The results confirm the predictions of the PECP hypothesis and run counter to those of the RH. First, as in Experiment 1, the penalty on acceptability for passive ellipsis clauses was not limited to the mismatch condition; instead, there was an analogous difference in the matched condition. This result is consistent with the PECP hypothesis, but cannot be explained by the RH since there is no grammatical violation to repair in the matched cases. Second, the manipulation of clause order did not have the effect predicted by the RH: [P <- A] mismatches were judged as less acceptable than [A <- P] mismatches. This result is consistent with the PECP hypothesis, but should have gone in the opposite direction according to the RH, since passage-initial, passive ellipsis clauses should be more likely to be misremembered as active than active ellipsis clauses misremembered as passive.

5 General discussion

We set out to explore the source of the Mismatch Asymmetry, in part by evaluating the predictions of the RH account on previously unexamined cases. Experiment 1 sought to replicate the asymmetry using stimuli adapted from the original Arregui et al. (2006) study, but using a fuller paradigm that contained voice-matched control items. Whereas the results replicated the key finding of Arregui et al.’s study, they also revealed a penalty for passive ellipsis clauses even when the ellipsis clause is syntactically matched with the antecedent clause. This finding instead suggested the existence of a passive ellipsis clause penalty, or PECP. Experiment 2 then asked whether the passive penalty might be attributable to a more general, ellipsis-independent condition by also examining unelided variants. Whereas the effect found in Experiment 1 was replicated for the elided versions, no such effect was found for the unelided variants, indicating that the passive penalty is specific to ellipsis clauses. Experiment 3 then provided a critical test of the RH analysis by examining cases that feature cataphoric VP-ellipsis. The results revealed that, like the previous two experiments, mismatches with passive ellipsis clauses are rated as worse than those with active ellipsis clauses. This result runs counter to the RH, as it predicts the opposite effect. Together, therefore, the experiments point to the existence of a PECP that applies across the board to both matched and mismatched cases of VP-ellipsis, in both anaphoric and cataphoric discourse configurations.

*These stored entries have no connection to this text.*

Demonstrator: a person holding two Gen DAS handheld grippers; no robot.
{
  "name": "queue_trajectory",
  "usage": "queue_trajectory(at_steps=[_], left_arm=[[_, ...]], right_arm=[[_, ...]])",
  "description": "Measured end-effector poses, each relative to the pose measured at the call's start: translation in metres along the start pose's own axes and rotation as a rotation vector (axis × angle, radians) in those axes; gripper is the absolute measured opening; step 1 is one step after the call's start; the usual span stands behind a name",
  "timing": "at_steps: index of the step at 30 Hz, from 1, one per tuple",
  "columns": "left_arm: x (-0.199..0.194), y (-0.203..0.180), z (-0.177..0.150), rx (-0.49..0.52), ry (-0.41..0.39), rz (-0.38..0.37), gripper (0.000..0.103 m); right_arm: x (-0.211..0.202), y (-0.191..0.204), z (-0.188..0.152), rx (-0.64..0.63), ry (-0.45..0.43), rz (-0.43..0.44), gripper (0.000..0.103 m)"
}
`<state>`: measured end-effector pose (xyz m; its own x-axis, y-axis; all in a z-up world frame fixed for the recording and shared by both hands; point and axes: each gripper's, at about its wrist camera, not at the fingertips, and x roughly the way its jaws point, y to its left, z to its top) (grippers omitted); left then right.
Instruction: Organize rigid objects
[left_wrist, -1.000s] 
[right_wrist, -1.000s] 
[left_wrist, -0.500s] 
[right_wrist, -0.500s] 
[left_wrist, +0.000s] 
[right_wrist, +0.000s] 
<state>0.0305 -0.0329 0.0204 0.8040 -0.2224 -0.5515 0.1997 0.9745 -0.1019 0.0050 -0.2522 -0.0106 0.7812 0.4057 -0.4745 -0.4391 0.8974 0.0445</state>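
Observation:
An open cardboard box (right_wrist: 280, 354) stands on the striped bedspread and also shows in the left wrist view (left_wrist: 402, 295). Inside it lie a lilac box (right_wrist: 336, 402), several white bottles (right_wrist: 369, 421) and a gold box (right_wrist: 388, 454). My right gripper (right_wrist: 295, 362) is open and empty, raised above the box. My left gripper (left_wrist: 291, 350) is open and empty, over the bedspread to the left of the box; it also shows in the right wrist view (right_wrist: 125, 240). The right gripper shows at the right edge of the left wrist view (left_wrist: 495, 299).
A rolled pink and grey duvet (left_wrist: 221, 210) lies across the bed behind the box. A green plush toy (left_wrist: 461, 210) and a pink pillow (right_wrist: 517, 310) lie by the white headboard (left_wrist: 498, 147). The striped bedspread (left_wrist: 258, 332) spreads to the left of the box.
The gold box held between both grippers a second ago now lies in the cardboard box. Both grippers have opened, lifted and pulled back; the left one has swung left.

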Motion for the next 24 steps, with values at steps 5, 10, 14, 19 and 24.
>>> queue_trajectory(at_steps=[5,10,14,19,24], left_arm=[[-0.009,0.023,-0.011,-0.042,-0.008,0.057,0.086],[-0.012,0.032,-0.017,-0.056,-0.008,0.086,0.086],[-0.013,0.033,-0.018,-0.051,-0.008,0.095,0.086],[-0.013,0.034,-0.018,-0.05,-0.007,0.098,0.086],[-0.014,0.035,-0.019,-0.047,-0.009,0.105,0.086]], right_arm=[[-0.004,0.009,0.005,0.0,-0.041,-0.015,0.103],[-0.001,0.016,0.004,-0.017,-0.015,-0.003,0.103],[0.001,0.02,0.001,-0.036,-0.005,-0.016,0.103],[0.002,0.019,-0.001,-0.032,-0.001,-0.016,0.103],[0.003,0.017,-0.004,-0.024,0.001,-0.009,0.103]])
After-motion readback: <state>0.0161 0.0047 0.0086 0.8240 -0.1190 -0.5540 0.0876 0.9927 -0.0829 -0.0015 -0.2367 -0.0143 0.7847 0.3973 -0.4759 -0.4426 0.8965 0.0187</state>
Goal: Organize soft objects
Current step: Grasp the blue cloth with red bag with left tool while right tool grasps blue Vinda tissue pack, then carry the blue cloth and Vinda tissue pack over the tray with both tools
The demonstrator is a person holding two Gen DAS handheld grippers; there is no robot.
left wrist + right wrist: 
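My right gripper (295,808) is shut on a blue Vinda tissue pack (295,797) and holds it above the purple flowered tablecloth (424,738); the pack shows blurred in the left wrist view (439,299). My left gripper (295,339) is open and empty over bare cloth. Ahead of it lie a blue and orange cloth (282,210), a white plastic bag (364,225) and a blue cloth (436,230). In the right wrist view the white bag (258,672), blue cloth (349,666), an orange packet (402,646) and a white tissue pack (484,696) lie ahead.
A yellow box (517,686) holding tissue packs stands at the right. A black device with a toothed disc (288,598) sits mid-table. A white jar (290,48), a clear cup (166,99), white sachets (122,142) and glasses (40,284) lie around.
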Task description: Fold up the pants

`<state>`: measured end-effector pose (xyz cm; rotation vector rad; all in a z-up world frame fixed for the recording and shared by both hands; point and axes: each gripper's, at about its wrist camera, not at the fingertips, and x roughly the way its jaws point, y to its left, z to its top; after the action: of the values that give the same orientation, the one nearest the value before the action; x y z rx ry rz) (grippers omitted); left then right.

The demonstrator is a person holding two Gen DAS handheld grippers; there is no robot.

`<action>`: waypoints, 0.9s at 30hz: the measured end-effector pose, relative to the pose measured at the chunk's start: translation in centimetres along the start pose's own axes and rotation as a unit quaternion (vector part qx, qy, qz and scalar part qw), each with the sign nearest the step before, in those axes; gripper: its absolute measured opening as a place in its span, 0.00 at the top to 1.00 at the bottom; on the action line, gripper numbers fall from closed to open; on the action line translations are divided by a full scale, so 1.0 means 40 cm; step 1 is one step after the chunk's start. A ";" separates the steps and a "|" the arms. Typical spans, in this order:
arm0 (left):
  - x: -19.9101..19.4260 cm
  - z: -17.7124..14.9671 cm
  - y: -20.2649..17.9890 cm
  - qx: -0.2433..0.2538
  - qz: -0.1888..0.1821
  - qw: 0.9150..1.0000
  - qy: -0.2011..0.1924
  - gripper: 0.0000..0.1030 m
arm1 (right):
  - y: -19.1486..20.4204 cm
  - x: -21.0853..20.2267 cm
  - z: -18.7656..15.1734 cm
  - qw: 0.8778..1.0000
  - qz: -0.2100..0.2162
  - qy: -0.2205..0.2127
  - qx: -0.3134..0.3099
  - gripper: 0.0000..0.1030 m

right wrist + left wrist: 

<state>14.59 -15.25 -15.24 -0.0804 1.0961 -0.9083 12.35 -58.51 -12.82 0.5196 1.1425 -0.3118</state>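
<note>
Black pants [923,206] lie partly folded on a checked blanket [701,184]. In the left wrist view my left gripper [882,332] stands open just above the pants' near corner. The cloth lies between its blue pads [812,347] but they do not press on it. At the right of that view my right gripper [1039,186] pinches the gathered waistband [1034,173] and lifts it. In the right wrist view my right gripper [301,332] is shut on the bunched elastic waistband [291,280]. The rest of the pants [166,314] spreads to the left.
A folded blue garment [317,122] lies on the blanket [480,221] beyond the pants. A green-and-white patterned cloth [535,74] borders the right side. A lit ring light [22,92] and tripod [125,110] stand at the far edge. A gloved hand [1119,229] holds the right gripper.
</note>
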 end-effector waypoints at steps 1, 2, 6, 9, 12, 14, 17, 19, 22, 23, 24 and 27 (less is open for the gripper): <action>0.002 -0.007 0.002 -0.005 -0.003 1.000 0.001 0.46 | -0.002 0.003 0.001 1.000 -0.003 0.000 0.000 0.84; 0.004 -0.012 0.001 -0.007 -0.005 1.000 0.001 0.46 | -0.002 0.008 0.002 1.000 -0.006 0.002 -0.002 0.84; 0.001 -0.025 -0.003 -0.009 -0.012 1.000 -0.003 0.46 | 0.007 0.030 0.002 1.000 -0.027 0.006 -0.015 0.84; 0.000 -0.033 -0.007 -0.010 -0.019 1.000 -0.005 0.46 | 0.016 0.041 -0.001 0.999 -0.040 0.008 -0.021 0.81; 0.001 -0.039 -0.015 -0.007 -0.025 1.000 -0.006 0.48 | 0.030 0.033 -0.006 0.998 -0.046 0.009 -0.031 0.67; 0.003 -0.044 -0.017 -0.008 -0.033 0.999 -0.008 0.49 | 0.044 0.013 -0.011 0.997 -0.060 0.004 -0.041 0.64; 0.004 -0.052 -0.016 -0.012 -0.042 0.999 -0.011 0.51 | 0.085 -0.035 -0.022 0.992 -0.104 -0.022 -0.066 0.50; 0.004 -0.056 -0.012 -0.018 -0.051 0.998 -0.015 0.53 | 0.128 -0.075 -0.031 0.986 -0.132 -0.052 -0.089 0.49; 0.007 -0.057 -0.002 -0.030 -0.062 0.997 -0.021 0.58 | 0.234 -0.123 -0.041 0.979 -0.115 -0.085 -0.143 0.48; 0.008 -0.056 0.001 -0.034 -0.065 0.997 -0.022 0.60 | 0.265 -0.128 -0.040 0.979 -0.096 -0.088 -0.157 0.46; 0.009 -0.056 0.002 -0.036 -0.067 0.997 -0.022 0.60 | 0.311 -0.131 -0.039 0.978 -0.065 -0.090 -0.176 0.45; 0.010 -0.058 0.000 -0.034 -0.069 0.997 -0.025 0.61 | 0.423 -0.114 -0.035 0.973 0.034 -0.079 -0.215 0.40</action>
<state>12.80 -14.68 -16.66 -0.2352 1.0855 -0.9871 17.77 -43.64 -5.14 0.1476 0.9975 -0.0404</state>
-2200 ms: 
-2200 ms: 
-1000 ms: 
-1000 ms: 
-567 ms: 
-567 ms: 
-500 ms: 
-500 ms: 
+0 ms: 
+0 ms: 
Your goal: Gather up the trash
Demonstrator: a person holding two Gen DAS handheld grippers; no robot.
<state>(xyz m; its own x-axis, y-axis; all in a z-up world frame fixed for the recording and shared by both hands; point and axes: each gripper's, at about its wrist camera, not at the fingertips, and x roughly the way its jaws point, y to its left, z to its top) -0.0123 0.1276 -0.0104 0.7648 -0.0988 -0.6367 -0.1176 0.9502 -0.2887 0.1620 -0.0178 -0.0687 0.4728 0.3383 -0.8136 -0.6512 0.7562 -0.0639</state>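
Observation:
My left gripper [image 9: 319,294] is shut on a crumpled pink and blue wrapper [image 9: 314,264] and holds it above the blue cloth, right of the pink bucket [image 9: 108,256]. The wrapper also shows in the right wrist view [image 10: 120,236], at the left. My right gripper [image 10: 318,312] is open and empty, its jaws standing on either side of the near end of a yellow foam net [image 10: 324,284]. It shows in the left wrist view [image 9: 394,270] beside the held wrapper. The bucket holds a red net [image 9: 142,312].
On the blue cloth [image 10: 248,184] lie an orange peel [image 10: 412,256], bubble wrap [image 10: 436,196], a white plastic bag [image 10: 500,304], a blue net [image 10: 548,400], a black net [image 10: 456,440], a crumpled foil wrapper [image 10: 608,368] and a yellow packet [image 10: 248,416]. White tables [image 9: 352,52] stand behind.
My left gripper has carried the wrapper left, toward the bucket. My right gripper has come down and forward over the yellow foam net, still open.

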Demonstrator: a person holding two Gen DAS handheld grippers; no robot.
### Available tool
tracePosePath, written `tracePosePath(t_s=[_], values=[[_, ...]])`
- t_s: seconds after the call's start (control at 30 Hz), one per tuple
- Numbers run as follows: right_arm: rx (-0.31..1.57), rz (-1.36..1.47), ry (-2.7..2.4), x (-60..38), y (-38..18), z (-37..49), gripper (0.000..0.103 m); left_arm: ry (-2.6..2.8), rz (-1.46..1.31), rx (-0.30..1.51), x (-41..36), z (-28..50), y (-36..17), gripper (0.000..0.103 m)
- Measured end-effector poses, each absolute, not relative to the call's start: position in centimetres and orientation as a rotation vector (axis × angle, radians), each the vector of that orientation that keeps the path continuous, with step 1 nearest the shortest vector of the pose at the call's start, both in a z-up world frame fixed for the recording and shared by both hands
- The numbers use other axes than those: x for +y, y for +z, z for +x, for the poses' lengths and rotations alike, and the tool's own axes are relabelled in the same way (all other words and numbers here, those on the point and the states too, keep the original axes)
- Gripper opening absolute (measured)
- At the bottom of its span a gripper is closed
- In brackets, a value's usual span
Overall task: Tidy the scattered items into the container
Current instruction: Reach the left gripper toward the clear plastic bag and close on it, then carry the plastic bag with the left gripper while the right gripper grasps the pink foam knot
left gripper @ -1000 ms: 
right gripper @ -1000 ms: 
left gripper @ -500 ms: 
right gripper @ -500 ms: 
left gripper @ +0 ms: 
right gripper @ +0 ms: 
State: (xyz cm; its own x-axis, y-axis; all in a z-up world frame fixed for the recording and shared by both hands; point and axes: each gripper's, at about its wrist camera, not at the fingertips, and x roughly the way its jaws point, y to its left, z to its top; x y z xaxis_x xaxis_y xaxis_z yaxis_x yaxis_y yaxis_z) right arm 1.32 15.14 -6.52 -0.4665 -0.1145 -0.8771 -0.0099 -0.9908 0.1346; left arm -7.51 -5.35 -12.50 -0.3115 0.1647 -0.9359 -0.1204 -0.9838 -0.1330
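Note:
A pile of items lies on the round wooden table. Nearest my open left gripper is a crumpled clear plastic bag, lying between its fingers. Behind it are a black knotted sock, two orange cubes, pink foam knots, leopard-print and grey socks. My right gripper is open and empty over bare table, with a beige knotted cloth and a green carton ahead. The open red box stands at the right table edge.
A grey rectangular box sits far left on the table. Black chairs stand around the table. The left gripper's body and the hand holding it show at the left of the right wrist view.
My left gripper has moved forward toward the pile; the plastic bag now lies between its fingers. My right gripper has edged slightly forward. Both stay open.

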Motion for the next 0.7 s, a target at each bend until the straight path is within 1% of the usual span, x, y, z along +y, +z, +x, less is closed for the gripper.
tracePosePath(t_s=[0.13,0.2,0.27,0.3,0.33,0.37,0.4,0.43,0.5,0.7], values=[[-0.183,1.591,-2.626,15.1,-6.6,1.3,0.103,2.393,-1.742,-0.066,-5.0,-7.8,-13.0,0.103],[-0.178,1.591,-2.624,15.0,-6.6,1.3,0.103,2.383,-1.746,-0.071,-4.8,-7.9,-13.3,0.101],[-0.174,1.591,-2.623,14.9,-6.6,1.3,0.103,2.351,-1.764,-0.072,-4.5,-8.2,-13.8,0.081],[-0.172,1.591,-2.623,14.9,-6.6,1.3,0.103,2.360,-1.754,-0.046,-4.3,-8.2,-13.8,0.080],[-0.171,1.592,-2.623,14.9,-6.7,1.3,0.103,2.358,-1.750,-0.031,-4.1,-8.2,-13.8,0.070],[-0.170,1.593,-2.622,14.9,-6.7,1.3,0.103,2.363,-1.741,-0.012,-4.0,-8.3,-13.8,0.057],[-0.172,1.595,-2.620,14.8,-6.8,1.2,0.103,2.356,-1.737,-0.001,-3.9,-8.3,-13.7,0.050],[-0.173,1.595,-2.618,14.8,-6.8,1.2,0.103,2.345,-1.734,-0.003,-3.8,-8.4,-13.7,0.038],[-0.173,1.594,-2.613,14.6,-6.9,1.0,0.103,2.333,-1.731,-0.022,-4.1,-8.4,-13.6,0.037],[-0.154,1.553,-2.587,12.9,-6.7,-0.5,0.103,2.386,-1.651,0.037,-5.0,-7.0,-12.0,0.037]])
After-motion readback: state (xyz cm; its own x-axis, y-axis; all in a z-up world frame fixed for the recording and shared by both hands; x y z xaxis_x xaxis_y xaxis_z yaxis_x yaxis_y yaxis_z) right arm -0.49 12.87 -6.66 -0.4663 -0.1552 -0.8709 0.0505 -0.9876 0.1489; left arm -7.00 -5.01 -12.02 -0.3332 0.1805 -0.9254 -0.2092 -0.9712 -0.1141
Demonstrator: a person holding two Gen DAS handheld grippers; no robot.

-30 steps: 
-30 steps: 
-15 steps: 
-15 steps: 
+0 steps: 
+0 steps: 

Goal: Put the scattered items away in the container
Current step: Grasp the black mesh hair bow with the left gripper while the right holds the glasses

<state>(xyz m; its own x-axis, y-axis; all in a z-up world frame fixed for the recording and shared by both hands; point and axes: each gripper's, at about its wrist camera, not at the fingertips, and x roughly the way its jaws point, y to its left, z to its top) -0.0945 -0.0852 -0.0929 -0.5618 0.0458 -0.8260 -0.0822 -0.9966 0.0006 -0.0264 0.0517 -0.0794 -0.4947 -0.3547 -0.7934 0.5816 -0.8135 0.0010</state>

In addition to offering a refutation of the RH’s explanation of the Mismatch Asymmetry, the results of our study call into question the relevance of the asymmetry to the fundamental question set out in the introduction, specifically regarding at what level(s) of language processing constraints on acceptable usage apply and interpretation mechanisms operate. For one, recall that if the predictions of the RH were confirmed, it would have potentially provided strong support for syntactic analyses, since the misremembering phenomenon to which the RH appeals applies specifically to syntactic representations. That is, no similar explanatory path would appear to be available to proponents of referential theories. Our findings cast significant doubt on the efficacy of the analysis, however, with the result being that this line of argumentation in favor of syntactic accounts is rendered moot. To be clear, the results presented here do not argue against syntactic analyses either. Instead, the Mismatch Asymmetry remains a mystery on both syntactic and referential analyses.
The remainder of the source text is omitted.